■ **REQUIREMENT**: Print the lines of the data, starting with the first, up to and including the line where "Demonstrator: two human" appears.

■ **RAW DATA**:
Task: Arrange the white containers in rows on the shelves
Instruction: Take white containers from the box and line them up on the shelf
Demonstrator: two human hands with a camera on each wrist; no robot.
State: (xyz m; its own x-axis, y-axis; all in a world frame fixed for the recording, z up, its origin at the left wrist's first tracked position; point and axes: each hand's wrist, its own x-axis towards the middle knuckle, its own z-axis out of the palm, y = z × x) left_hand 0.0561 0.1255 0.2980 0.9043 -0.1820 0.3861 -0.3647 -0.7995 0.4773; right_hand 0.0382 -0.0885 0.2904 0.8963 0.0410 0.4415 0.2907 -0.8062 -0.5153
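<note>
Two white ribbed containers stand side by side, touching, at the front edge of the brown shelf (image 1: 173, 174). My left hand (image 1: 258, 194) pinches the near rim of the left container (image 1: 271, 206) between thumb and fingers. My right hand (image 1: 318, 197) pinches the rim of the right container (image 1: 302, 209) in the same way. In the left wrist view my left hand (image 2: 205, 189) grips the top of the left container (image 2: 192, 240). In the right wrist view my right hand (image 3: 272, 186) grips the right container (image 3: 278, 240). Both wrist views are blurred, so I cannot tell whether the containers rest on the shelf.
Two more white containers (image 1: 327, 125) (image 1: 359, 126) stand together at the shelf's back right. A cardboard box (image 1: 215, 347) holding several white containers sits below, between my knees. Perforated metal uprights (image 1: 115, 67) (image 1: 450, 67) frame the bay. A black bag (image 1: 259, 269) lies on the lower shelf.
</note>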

■ **PROBLEM SOLUTION**:
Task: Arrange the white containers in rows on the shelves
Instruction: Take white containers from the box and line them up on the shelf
Demonstrator: two human hands with a camera on each wrist; no robot.

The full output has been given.